What have we changed? Got a new CO2 tank just to make sure, got a new regulator, test alk daily and have mutliple test kits on hand. Since MACNA we have been stable and have been enjoying coral growth and color again, but it was really hard to lose a lot of corals that we had grown out from little frags and some corals that I cannot replace. But this hobby is a tempting mistress so we are back at it again.
 
im just a little tired of losing fish, I think. I went from 4 to 1 in less than a month with no harsh changes. But live and learn I guess.

29 gallon is a very unforgiving size for an environment. So you were going uphill before you started. Aging the tank is your best friend here. If you could do what you wanted, I'd add a 55 gallon tank with some rock in it as a sump just to triple your water volume. Or a tub if not a tank. You can put it on the floor or in the closet. That not to say that folks don't succeed with small biocubes - some people run them with no problems I'm certain. But adding water volume would your biggest bang for the buck. I'm of the opinion that the display tank should be no more than 1/2 your system water, and preferably 1/3. So just a thought.

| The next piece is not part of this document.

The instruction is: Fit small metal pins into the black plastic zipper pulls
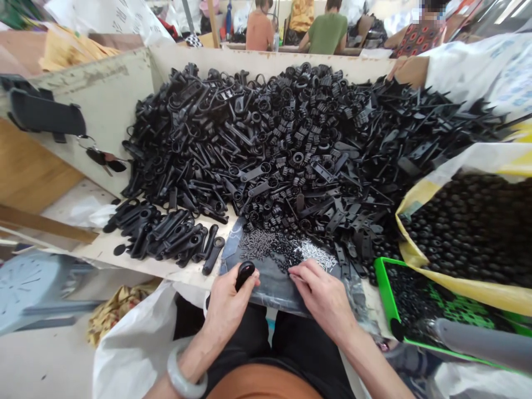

Believe it or not, the livestock that survives in your tank long term are hardy rock stars - the hardiest of the individuals in the wild. They have to be very tolerant to thrive in a home system.
 
I've posted this before but it's such a good explanation that I'll post it again. It's from Eric Borneman's now defunct Marine Depot forum:

...Tank maturity seems to be even more of an issue without the sand bed. The sand bed just takes some time to get enough nutrients in it to sustain populations and stratify into somewhat stable communities and become functional. So, here's the tank reason, and then I'll blow into some ecology for you. When you get a tank, you start with no populations of anything. You get live rock to form the basis of the biodiversity - and remember that virtually everything is moderated by bacteria and photosynthesis in our tanks. So liverock is the substrate for all these processes, and also has a lot of life on it. How much depends on a lot of things.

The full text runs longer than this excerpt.